温暖化カギ握るロシアと米国の共通点

先日、地球温暖化を巡る京都議定書に参加することを表明したロシアですが、批准法を可決するにあたって、議定書対象期間(2008〜2012年)は参加するものの、その後は参加するか否かの判断を留保するという付帯条件を付けていることが報道されました。

ロシア下院の外交委員長が「我々は、この期間に京都議定書がロシアの利益のために作用すると理解しているが、そうでないことが分かれば、議定書への参加を無条件に辞退する」と語っていることを見て分かる通り、あくまでもそれは環境問題、地球温暖化を巡る問題以前に、これを受け入れることによって受ける利益によってその判断がなされていることが明らかになっています。

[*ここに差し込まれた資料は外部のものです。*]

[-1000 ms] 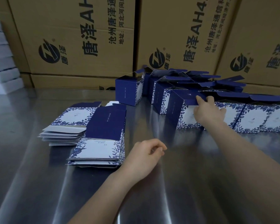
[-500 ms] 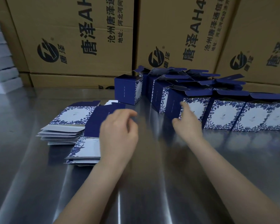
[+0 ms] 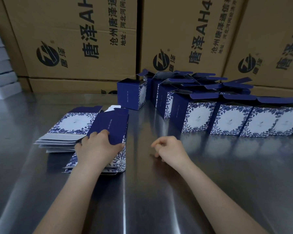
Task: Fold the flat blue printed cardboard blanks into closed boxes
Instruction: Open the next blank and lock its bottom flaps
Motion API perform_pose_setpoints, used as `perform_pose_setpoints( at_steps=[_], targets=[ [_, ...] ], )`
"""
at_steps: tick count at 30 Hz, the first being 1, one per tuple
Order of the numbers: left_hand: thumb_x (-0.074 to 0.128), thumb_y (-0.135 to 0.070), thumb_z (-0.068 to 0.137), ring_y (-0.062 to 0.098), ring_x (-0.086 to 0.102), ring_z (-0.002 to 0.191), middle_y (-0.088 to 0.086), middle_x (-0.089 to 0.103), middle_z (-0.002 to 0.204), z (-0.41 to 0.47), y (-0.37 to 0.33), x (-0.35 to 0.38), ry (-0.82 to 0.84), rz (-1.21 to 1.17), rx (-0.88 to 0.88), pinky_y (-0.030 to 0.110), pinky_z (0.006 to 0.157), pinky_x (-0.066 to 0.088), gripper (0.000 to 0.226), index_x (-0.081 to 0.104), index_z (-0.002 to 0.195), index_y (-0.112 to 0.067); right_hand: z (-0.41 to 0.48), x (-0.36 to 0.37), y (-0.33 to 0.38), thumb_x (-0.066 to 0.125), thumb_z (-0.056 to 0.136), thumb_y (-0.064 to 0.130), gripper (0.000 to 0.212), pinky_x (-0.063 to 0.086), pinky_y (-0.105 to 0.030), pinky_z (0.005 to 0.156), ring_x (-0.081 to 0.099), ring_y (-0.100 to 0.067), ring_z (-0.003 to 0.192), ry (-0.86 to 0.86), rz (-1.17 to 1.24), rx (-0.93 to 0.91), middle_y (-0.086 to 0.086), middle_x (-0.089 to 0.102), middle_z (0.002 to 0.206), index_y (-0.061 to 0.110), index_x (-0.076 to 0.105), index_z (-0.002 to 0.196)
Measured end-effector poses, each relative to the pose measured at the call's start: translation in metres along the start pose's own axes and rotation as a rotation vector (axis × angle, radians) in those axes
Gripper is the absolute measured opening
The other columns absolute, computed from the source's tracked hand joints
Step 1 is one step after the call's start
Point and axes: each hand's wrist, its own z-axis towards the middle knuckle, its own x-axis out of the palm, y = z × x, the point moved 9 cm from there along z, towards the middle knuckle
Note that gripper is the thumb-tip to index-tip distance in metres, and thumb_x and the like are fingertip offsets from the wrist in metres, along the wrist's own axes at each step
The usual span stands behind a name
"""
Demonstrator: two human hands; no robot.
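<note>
Our left hand [image 3: 98,147] lies on the stack of flat blanks [image 3: 119,162] nearest to us. Its fingers [image 3: 100,133] curl onto the dark blue panel of the top blank [image 3: 112,122], and its thumb reaches to that blank's right edge, so the hand grasps the blank across its width. The blank is flat on its stack, and the flowered white and blue end shows under the wrist.

Just to the left of this hand is a second stack of blanks [image 3: 71,123], fanned out a little, with a flowered face on top and grey undersides showing along its near edge.

Our right hand [image 3: 172,149] is well apart from the left, low over the bare metal table [image 3: 159,191]. Its fingers are loosely bent and hold nothing. We cannot tell whether the hand touches the table.

Ahead of the right hand stands a row of folded boxes [image 3: 201,118], side by side with their flowered faces toward us and their top flaps open. More boxes crowd behind that row, also with flaps up. One box [image 3: 131,95] stands alone ahead of the left hand, beyond the stacks, with its top open.

Behind everything is a wall of brown cartons [image 3: 74,39] with black print. Far to the left of the left hand is a pile of white slabs [image 3: 0,73].
</note>
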Motion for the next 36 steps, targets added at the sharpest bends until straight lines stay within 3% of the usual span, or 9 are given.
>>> perform_pose_setpoints(
  at_steps=[4, 12, 16, 20, 24, 27, 30, 33, 36],
  targets=[
    [0.062, -0.073, 0.076, 0.033, 0.042, 0.129, 0.003, 0.051, 0.135, -0.002, -0.004, 0.0, -0.014, 0.024, 0.009, 0.044, 0.104, 0.03, 0.071, 0.05, 0.131, -0.03, -0.001, 0.004, 0.002, 0.054, 0.083, 0.02, 0.025, 0.045, -0.02, 0.058, 0.053, 0.005, 0.041, 0.055, 0.002, -0.029, 0.017, 0.064, 0.053, 0.033, 0.067, 0.066],
    [0.06, -0.049, 0.084, 0.028, 0.058, 0.108, -0.001, 0.063, 0.112, -0.009, -0.016, -0.007, -0.13, -0.016, 0.07, 0.037, 0.089, 0.043, 0.04, 0.059, 0.118, -0.029, -0.001, 0.005, 0.005, 0.053, 0.082, 0.018, 0.029, 0.042, -0.018, 0.056, 0.052, 0.005, 0.042, 0.07, -0.024, -0.058, 0.017, 0.063, 0.052, 0.036, 0.065, 0.063],
    [0.059, -0.043, 0.086, 0.029, 0.052, 0.084, 0.0, 0.058, 0.089, -0.012, -0.02, -0.012, -0.189, -0.036, 0.086, 0.032, 0.072, 0.04, 0.03, 0.063, 0.106, -0.022, -0.001, 0.007, 0.006, 0.052, 0.082, 0.02, 0.029, 0.043, -0.018, 0.056, 0.054, 0.006, 0.047, 0.08, -0.056, -0.065, 0.022, 0.061, 0.052, 0.038, 0.065, 0.064],
    [0.061, -0.041, 0.086, 0.029, 0.053, 0.081, 0.001, 0.064, 0.091, -0.015, -0.024, -0.012, -0.195, -0.039, 0.13, 0.031, 0.067, 0.039, 0.026, 0.062, 0.104, -0.022, -0.002, 0.004, 0.009, 0.053, 0.084, 0.021, 0.03, 0.033, -0.003, 0.049, 0.054, 0.012, 0.055, 0.068, -0.097, -0.094, 0.028, 0.057, 0.049, 0.04, 0.064, 0.064],
    [0.067, -0.047, 0.082, 0.025, 0.05, 0.081, -0.003, 0.061, 0.093, -0.017, -0.027, -0.01, -0.129, -0.031, 0.128, 0.029, 0.066, 0.036, 0.033, 0.061, 0.109, -0.028, -0.003, 0.004, 0.01, 0.053, 0.084, 0.021, 0.03, 0.034, -0.004, 0.049, 0.055, 0.012, 0.057, 0.067, -0.099, -0.102, 0.03, 0.057, 0.05, 0.041, 0.064, 0.064],
    [0.067, -0.051, 0.08, 0.023, 0.051, 0.088, -0.004, 0.058, 0.099, -0.02, -0.031, -0.005, -0.055, -0.029, 0.141, 0.03, 0.069, 0.036, 0.043, 0.057, 0.118, -0.034, -0.002, 0.005, 0.009, 0.053, 0.084, 0.022, 0.03, 0.036, -0.007, 0.052, 0.056, 0.01, 0.059, 0.067, -0.088, -0.099, 0.026, 0.059, 0.052, 0.042, 0.064, 0.064],
    [0.066, -0.052, 0.078, 0.027, 0.047, 0.125, -0.002, 0.051, 0.139, -0.022, -0.038, 0.013, 0.108, 0.038, 0.206, 0.036, 0.09, 0.043, 0.064, 0.045, 0.137, -0.039, -0.002, 0.006, 0.009, 0.053, 0.084, 0.022, 0.029, 0.04, -0.009, 0.055, 0.058, 0.006, 0.06, 0.064, -0.071, -0.107, 0.021, 0.06, 0.057, 0.043, 0.064, 0.066],
    [0.061, -0.048, 0.081, 0.037, 0.01, 0.151, 0.007, 0.013, 0.165, -0.029, -0.046, 0.031, 0.236, 0.137, 0.228, 0.051, 0.116, 0.021, 0.077, 0.024, 0.149, -0.042, -0.004, 0.007, 0.01, 0.053, 0.085, 0.018, 0.026, 0.05, -0.019, 0.06, 0.055, 0.0, 0.054, 0.06, 0.045, -0.092, 0.015, 0.063, 0.069, 0.04, 0.068, 0.085],
    [0.058, -0.041, 0.084, 0.036, 0.005, 0.152, 0.005, 0.012, 0.166, -0.034, -0.054, 0.029, 0.201, 0.051, 0.221, 0.063, 0.116, 0.014, 0.07, 0.029, 0.148, -0.042, -0.005, 0.008, 0.008, 0.051, 0.09, 0.01, 0.031, 0.046, -0.021, 0.042, 0.058, -0.009, 0.049, 0.078, 0.3, -0.006, 0.003, 0.069, 0.09, 0.026, 0.064, 0.113]
  ],
)
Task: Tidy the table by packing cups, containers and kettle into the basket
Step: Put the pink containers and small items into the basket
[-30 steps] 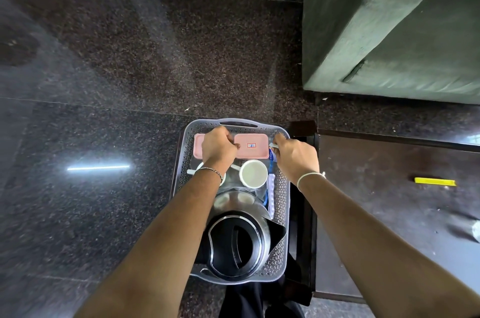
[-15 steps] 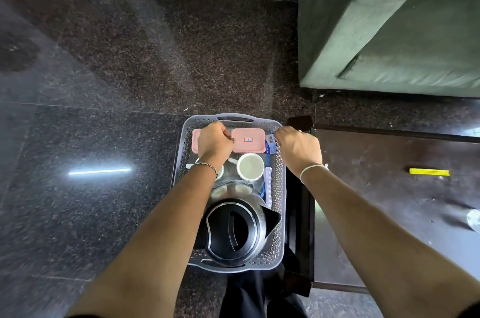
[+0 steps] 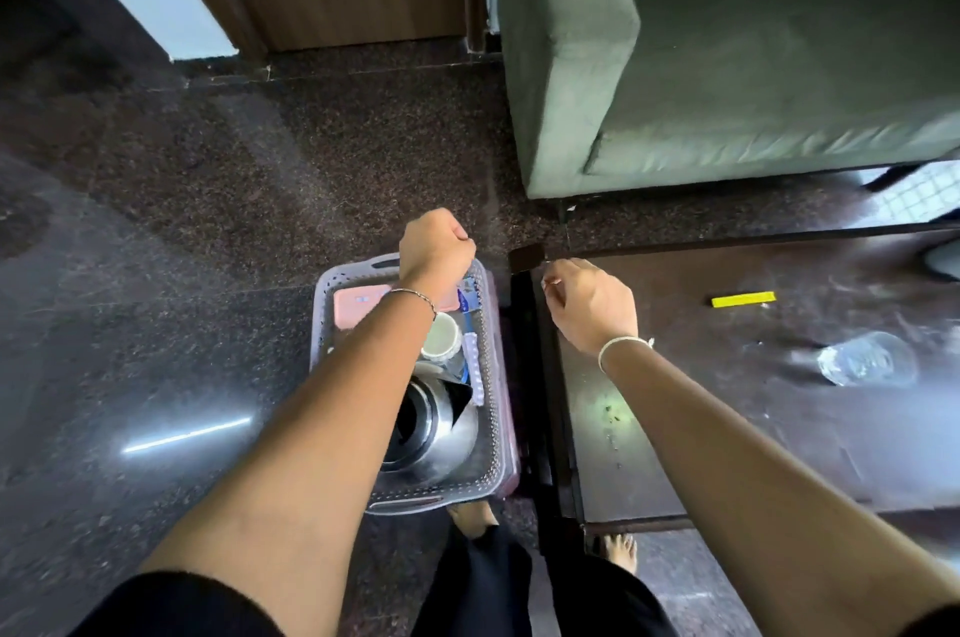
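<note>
Basket point(image 3: 496, 428): loaded, kettle point(image 3: 436, 428) heavy; I'd lift by both end handles. Left hand point(image 3: 434, 249) fisted, right hand point(image 3: 592, 301) fingers curled, empty.

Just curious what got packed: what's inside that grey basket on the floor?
Inside the basket: a steel kettle, a white cup, a pink-lidded container and some blue-and-white packets. The left forearm covers the basket's left part, so anything there is hidden.

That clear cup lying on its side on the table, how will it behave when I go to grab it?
The clear cup lies on its side on the dark table, so a nudge will probably roll it. It looks thin and see-through, likely light; whether it is plastic or glass I cannot tell, so grip gently.
</note>
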`<state>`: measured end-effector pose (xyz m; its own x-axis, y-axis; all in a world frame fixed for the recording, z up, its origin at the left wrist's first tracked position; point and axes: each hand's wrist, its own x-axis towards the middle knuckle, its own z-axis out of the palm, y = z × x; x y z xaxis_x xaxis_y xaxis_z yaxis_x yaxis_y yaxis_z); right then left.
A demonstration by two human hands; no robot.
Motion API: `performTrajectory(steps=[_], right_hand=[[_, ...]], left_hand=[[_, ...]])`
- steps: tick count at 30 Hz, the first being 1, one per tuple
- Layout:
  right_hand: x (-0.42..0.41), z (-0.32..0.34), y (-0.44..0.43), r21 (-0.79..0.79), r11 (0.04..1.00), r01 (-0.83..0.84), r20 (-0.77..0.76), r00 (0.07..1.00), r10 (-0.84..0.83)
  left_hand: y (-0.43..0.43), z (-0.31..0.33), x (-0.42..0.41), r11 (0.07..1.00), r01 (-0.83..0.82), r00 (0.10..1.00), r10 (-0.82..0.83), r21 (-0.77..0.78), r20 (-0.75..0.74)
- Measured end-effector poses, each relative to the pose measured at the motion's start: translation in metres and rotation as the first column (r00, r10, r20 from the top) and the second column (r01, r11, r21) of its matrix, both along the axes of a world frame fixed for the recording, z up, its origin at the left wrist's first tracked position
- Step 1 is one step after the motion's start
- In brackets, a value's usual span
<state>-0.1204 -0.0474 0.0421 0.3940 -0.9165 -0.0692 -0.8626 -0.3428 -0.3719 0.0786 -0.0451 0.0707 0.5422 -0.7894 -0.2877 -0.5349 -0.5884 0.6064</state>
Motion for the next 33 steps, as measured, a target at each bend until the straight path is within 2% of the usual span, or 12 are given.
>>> performTrajectory(steps=[8,17,21,27,31,33], right_hand=[[-0.117,0.017,-0.013,0.006,0.988,0.153,-0.017,0.988,-0.153],[-0.271,-0.003,-0.045,0.153,0.972,0.180,-0.052,0.983,-0.174],[-0.324,-0.018,-0.066,0.238,0.946,0.222,-0.013,0.974,-0.225],[-0.361,-0.053,-0.096,0.347,0.904,0.251,-0.009,0.965,-0.264],[-0.370,-0.086,-0.119,0.371,0.862,0.345,-0.021,0.931,-0.364],[-0.372,-0.107,-0.132,0.381,0.854,0.354,-0.064,0.932,-0.358]], left_hand=[[-0.030,0.019,-0.137,0.993,0.115,0.986,-0.112,0.023,-0.124],[-0.044,-0.017,-0.283,0.991,0.033,0.960,0.006,0.132,-0.279],[-0.051,-0.040,-0.332,0.987,0.013,0.933,0.045,0.158,-0.356],[-0.067,-0.075,-0.382,0.979,0.040,0.885,0.057,0.199,-0.461],[-0.079,-0.109,-0.394,0.977,0.030,0.879,0.076,0.213,-0.471],[-0.085,-0.129,-0.396,0.975,0.016,0.873,0.094,0.222,-0.478]])
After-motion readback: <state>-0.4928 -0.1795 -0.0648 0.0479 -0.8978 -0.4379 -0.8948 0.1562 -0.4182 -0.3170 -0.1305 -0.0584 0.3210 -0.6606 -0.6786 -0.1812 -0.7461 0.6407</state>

ロシアはソ連崩壊により経済力が落ち、産業が衰退。それによって京都議定書が基準とした1990年当時の二酸化炭素排出量と比べて、今では30%もダウン。逆にその分、排出権取引を行うことによって利益を得ることが可能になっている。その後は、どのように規定されるかが不明な議定書において、ロシアは離脱も視野に入れた国策を採ったということです。ロシアの議定書への参加を、今後の世界的な取り組みの中でどのように維持できるか?ということが課題となるでしょう。

また一方で、ロシアの参加を受けて国際的な世論の的になっているアメリカ。しかし、相変わらず「議定書がアメリカにとって現実的なものではない」と不参加を維持することを改めて明言したそうです。ロシアの議定書参加とそれによりクローズアップされてきたアメリカの動向のカギを握っているのは、やはり来月の大統領選挙なのかもしれません。アメリカの人々がどのような判断を下すか?ですね。

それにしてもロシアとアメリカ。決断の違いはあるものの、基本的に「国家」の枠を飛び越えられない枠組がもたらす現在の世界の問題は基本的に変わりませんね。